**INFORMATION PROVIDED**
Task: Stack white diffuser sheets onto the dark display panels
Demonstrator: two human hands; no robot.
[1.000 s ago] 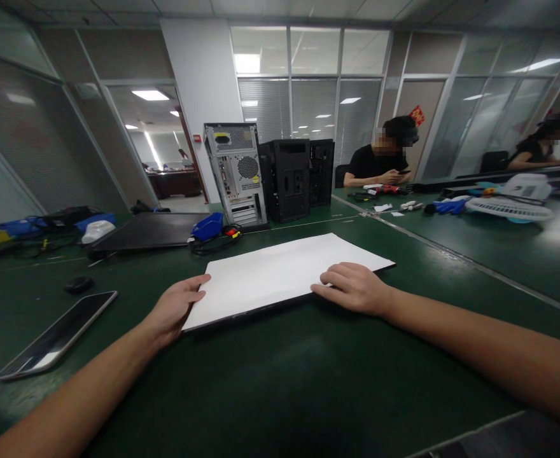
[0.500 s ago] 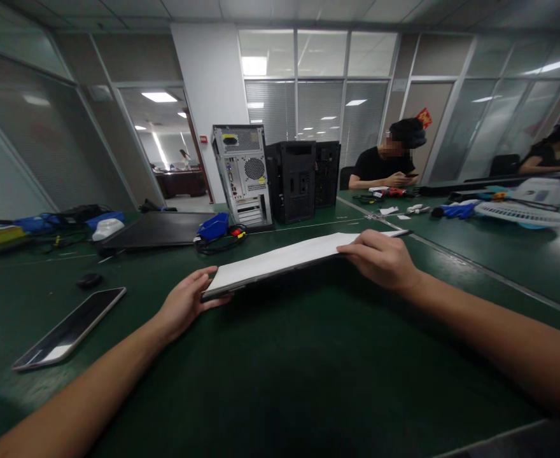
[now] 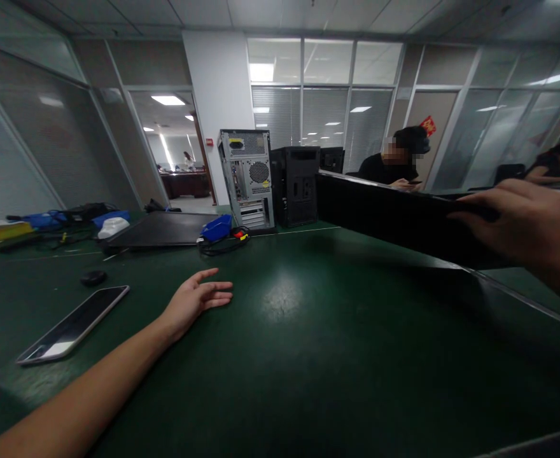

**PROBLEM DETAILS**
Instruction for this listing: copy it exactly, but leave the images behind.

**EXERCISE RESULT**
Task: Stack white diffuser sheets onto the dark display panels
Demonstrator: two human hands; no robot.
[1.000 s ago] 
[0.500 s ago] 
[now] 

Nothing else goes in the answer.